> [WHAT IS BEING ASKED]:
Some entries follow. Reproduce exactly the lines starting at the one with "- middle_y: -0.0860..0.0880" and stopping after the one with "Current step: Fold".

Data extracted from a collection
══════

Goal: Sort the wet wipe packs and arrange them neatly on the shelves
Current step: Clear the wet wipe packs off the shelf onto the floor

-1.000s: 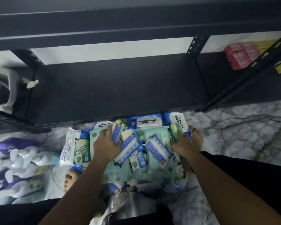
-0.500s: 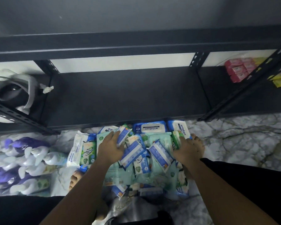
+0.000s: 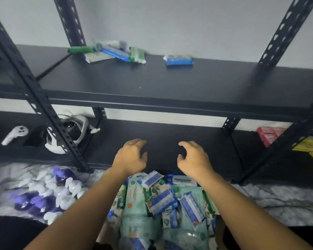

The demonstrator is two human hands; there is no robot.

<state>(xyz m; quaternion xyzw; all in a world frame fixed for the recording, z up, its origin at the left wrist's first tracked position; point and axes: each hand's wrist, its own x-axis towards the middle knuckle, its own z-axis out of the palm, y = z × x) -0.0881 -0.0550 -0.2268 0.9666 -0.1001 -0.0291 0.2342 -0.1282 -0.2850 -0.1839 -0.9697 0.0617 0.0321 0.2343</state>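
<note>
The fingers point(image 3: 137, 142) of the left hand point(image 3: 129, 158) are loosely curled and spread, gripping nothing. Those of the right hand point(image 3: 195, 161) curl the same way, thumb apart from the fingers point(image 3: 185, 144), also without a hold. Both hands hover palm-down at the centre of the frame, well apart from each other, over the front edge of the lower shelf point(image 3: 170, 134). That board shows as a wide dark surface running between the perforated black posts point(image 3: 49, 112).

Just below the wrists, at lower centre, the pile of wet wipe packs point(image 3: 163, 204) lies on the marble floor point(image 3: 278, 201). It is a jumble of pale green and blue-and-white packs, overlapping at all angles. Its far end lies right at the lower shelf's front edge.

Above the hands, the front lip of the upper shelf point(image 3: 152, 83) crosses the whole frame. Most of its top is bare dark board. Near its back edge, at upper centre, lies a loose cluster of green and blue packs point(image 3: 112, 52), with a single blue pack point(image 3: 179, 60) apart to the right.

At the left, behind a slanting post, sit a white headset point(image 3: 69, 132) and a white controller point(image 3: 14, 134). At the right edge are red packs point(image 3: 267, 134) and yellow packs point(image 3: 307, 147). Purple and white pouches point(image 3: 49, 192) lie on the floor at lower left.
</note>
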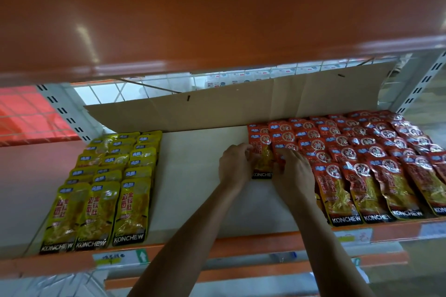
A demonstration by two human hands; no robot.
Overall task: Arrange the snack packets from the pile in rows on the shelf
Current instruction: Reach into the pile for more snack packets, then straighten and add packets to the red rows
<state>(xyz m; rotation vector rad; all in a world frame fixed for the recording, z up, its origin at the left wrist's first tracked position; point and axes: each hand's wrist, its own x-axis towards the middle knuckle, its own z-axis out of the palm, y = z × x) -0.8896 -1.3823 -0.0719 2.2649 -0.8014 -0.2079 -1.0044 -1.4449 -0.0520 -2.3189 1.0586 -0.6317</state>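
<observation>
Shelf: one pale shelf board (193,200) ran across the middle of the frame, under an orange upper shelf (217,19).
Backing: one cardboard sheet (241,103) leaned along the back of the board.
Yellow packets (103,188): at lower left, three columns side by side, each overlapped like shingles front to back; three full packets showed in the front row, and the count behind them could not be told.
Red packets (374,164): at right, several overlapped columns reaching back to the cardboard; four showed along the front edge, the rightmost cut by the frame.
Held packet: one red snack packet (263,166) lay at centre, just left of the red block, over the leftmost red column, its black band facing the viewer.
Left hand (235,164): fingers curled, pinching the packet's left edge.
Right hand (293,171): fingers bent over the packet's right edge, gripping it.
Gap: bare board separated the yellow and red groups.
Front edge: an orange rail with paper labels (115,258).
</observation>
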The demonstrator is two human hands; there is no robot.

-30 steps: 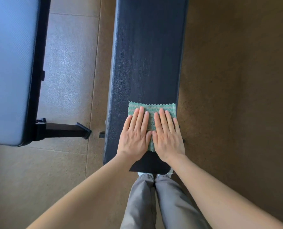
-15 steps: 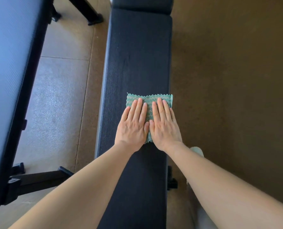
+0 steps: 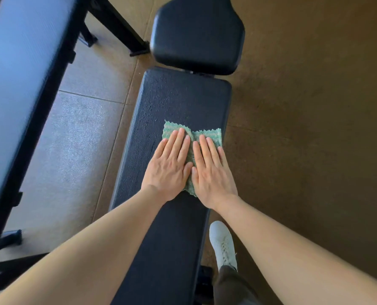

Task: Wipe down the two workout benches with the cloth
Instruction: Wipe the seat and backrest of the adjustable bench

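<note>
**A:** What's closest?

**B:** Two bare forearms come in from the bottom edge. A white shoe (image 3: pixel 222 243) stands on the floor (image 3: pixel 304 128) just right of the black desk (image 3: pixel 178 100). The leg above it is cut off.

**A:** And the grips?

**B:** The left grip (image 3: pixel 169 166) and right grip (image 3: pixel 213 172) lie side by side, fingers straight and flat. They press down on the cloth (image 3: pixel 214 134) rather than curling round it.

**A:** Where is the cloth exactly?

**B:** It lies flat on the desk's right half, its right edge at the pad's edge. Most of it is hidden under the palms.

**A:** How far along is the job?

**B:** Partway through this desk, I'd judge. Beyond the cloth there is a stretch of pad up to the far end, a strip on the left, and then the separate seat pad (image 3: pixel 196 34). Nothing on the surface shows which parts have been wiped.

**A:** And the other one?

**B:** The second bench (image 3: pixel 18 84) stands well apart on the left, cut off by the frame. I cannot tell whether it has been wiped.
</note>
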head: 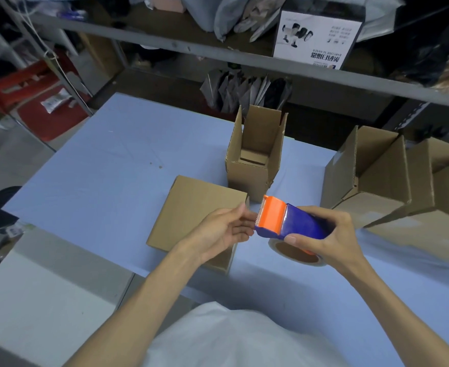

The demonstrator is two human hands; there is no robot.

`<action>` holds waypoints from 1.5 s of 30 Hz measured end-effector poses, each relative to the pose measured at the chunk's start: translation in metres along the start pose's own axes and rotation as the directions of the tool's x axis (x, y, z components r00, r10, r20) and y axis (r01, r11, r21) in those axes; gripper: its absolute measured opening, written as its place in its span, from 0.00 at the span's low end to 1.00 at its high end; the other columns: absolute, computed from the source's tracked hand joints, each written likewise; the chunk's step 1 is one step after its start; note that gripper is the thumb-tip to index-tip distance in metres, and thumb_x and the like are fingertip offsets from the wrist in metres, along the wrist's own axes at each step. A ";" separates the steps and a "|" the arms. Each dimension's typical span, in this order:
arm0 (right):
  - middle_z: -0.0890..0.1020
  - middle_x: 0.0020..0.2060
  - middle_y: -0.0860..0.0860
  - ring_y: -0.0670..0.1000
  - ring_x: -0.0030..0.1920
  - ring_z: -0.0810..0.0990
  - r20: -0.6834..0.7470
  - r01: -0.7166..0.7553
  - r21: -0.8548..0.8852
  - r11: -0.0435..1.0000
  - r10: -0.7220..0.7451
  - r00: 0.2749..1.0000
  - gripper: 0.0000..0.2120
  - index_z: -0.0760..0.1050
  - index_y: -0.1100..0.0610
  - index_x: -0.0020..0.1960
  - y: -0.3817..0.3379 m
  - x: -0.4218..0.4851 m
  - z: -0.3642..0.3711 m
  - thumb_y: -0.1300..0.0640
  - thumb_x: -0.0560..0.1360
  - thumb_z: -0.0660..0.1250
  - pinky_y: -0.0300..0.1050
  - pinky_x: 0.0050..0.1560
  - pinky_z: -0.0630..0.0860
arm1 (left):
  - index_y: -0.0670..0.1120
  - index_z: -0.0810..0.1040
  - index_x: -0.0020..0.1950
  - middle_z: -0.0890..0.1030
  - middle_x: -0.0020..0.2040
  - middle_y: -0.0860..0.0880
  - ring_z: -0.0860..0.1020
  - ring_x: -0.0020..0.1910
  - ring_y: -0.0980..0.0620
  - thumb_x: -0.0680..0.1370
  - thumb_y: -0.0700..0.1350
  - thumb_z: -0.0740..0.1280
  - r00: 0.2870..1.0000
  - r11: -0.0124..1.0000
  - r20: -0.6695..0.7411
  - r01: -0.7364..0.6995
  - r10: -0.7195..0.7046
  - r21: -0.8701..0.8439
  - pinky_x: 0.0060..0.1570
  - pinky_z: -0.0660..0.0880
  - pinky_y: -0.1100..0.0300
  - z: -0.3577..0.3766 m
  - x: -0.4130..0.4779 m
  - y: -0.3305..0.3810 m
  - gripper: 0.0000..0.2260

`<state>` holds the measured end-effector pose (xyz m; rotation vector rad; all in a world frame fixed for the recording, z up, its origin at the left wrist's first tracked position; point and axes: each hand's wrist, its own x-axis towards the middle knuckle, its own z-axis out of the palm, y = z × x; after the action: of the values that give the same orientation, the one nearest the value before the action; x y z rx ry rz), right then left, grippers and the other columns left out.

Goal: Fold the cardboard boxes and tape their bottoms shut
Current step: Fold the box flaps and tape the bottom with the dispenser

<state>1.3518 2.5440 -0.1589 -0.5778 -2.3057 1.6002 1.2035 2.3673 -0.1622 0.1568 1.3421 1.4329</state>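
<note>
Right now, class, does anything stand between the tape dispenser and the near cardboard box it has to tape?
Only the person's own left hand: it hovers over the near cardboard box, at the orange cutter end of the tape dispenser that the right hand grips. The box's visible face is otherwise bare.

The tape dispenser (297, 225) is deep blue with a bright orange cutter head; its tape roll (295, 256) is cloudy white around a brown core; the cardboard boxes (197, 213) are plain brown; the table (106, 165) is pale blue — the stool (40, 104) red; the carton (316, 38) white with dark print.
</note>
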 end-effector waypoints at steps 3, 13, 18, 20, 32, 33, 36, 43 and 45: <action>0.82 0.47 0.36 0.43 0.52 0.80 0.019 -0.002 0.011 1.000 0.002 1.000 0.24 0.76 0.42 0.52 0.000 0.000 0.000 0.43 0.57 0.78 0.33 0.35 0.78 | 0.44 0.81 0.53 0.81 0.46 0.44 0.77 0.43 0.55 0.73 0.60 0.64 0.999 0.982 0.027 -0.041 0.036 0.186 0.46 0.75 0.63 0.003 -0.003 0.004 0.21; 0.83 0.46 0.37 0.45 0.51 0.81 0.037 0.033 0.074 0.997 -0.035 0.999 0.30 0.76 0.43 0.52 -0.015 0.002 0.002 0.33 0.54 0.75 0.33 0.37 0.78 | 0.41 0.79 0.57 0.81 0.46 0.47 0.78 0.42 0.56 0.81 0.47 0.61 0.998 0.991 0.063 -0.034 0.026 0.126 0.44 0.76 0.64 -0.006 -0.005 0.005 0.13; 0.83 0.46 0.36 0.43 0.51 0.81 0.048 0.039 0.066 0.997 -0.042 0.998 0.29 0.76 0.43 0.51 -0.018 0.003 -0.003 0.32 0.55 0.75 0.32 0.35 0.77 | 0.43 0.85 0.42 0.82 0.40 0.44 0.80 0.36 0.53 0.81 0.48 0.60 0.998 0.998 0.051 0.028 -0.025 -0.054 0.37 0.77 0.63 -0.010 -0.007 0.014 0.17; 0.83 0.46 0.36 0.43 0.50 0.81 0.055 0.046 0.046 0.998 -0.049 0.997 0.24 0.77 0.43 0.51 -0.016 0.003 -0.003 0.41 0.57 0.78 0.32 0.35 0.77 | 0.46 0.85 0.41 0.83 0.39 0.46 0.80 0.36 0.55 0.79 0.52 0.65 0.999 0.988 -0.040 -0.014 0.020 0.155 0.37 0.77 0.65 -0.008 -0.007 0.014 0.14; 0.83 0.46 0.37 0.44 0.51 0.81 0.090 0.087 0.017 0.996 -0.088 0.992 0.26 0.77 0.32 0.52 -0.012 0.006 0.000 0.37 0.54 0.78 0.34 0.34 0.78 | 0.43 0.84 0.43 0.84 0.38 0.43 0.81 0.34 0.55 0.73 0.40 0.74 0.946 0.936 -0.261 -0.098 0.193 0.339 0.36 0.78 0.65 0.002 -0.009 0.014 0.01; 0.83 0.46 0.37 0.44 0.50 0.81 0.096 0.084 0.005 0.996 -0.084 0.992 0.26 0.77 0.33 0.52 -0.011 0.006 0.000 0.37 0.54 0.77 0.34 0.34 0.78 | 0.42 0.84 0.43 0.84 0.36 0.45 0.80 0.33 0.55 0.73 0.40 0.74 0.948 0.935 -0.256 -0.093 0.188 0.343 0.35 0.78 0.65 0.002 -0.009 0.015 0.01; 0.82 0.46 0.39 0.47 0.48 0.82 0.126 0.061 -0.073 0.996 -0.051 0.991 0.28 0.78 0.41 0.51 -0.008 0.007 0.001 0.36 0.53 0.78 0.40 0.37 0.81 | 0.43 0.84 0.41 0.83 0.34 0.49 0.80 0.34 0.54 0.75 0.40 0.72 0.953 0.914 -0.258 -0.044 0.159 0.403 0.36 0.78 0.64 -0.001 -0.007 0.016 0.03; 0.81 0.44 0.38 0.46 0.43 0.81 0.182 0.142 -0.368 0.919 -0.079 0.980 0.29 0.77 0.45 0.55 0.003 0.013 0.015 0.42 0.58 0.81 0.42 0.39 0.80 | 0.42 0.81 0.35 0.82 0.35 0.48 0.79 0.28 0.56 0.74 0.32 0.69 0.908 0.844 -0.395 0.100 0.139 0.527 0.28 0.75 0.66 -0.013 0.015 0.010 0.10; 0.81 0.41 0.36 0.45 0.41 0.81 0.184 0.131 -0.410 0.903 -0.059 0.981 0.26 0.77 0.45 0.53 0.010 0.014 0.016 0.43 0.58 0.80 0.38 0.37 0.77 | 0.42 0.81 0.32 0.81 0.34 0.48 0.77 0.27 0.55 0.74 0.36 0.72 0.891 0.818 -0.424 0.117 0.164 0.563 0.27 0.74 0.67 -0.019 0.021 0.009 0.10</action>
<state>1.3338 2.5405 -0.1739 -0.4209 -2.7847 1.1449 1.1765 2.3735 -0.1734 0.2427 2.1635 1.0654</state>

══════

> [SOLUTION FOR THIS PROBLEM]:
  - middle_y: -0.0860..0.0880
  - ring_z: -0.0860..0.1020
  - ring_x: -0.0020..0.1910
  - ring_y: -0.0980..0.0620
  - thumb_x: -0.0680..0.1370
  - thumb_y: -0.0700..0.1350
  - thumb_z: -0.0740..0.1280
  - r00: 0.2870..1.0000
  - r11: -0.0124..1.0000
  - r20: -0.6695..0.7411
  - r01: -0.7364..0.6995
  - r10: -0.7195..0.7046
  - r21: -0.8701..0.8439
  - pinky_x: 0.0060..0.1570
  - pinky_z: -0.0660..0.0880
  - pinky_y: -0.1100..0.0300
  - z: -0.3577..0.3766 m
  - x: -0.4130..0.4779 m
  - y: -0.3305..0.3810 m
  - gripper: 0.0000..0.2260

`<state>` holds the measured end-effector pose (xyz m; rotation vector rad; all in a world frame fixed for the recording, z up, its origin at the left wrist's first tracked position; point and axes: each hand's wrist, its own x-axis towards the middle knuckle, its own z-axis out of the palm, y = z × x; after the action: of the values that give the same orientation, the one nearest the value before the action; x y z rx ry rz), right then left, grippers and the other columns left out.

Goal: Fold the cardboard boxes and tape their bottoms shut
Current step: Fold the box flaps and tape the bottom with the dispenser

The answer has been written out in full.